The parties disputed before the district court whether
these affidavits established as a matter of law that the FBI had
adequately searched for documents responsive to Sephton's FOIA
-4-
request. Applying our precedent, the district court recognized
that although Sephton might prefer the FBI to search every file
that might conceivably contain responsive information, FOIA
requires a "reasonable" search, not an exhaustive one. See Maynard
v. CIA, 986 F.2d 547, 559 (1st Cir. 1993) ("The crucial issue is
not whether relevant documents might exist, but whether the
agency's search was reasonably calculated to discover the requested
documents.") (internal quotation marks omitted). The court
reviewed the four FBI affidavits and found that they collectively
describe, "in a detailed and nonconclusory fashion, the structure
of the agency's file system, the scope of the search performed, and
the method by which it was conducted." Sephton, 365 F. Supp. 2d at
97 (setting forth the Maynard standard for establishing the
adequacy of an agency's search at the summary judgment stage).

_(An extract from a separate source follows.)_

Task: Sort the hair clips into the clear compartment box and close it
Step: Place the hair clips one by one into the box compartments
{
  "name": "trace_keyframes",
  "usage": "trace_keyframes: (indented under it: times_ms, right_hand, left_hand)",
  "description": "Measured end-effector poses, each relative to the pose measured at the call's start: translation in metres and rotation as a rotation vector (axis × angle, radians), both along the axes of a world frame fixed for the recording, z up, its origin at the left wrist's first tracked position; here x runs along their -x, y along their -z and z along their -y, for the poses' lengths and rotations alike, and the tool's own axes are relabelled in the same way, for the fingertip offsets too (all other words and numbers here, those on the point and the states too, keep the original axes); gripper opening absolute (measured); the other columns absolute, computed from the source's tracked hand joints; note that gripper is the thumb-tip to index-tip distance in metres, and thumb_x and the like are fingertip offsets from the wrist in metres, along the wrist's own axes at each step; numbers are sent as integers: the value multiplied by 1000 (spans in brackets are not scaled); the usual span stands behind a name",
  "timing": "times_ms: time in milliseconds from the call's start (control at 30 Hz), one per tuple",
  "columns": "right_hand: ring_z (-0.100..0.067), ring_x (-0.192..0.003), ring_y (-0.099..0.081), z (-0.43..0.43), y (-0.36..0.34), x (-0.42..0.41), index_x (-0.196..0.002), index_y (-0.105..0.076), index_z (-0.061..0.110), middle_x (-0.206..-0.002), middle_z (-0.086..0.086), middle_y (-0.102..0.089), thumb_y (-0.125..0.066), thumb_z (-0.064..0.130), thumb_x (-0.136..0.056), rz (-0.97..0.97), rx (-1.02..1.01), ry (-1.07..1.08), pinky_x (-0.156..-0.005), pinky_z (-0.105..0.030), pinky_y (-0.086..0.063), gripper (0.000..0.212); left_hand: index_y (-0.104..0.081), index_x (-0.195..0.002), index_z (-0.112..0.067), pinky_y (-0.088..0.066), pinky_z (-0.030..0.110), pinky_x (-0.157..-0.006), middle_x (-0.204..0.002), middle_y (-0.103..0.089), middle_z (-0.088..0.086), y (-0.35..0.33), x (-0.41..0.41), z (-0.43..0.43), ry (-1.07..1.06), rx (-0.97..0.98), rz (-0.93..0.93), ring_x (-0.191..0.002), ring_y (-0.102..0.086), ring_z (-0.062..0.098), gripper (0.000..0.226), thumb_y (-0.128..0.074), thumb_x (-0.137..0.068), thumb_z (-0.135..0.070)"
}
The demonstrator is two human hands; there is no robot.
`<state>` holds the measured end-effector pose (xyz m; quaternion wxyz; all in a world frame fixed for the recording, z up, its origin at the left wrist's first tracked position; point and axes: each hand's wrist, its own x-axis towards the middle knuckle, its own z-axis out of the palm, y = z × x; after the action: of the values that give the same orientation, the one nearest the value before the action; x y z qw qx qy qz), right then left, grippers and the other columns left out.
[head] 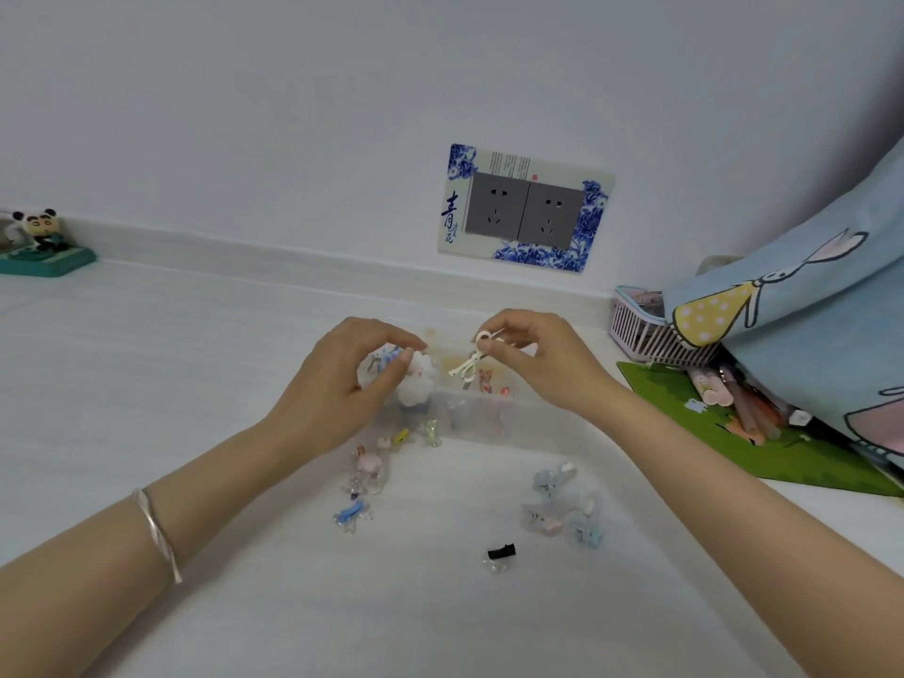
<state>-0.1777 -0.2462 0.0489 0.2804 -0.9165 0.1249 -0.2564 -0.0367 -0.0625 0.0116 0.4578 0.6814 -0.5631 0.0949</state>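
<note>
Cream plastic in the shape of a bow, the cream bow clip (468,364), is pinched between the thumb and forefinger of the right hand (538,364) and held above the clear compartment box (494,408). The other fingers of that hand are curled. A white fluffy clip (417,384) is gripped by the curled fingertips of the left hand (347,384), just over the box's left part. The two hands are held near each other but apart. A thin bracelet (157,530) is worn on the left wrist.

The box is set on the white table (146,384) under both hands. Its walls are so transparent that the compartments and their contents can hardly be made out, and its far side is hidden by the hands.

Nearer the person, pink and blue clips (366,464) are scattered at the left, pale blue clips (562,501) at the right, and a black clip (501,552) lies closest.

Wide tabletop is seen left of the left forearm. At the right, room is bounded by a green mat (709,433), a pink basket (645,335) and a blue cloth (807,310), which is cut off by the frame.
</note>
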Motion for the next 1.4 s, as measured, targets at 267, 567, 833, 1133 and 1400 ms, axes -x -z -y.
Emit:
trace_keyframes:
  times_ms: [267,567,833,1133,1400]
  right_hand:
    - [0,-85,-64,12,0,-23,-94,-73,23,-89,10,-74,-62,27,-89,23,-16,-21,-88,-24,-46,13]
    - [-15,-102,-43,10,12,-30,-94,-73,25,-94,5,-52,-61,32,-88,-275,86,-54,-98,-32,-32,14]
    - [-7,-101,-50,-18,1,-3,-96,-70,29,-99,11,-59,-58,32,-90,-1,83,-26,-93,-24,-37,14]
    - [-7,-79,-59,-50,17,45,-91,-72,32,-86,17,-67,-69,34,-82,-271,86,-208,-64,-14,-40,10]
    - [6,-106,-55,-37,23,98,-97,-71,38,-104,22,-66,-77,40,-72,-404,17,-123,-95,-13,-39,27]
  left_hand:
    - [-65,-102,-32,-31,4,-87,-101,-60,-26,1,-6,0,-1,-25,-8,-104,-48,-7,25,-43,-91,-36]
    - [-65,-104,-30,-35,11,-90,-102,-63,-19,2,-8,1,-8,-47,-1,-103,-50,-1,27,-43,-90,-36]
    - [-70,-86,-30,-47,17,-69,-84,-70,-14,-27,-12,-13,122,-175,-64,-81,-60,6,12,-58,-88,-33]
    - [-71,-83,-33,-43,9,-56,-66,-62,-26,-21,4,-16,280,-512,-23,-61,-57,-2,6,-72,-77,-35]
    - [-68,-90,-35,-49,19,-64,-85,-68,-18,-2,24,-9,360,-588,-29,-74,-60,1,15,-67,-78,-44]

The
court further found that Sephton's affidavits were insufficient to
rebut the presumption of good faith that FOIA attaches to agency
affidavits. Id. at 97, 100; see Maynard, 986 F.2d at 560 (holding
that when an agency seeks summary judgment based on reasonably
detailed affidavits establishing that it conducted a reasonably
thorough search, "the FOIA requester can rebut the agency's
affidavit[s] only by showing that the agency's search was not made
in good faith"). Concluding that the FBI's search had met the FOIA
standard, the court granted its motion for summary judgment.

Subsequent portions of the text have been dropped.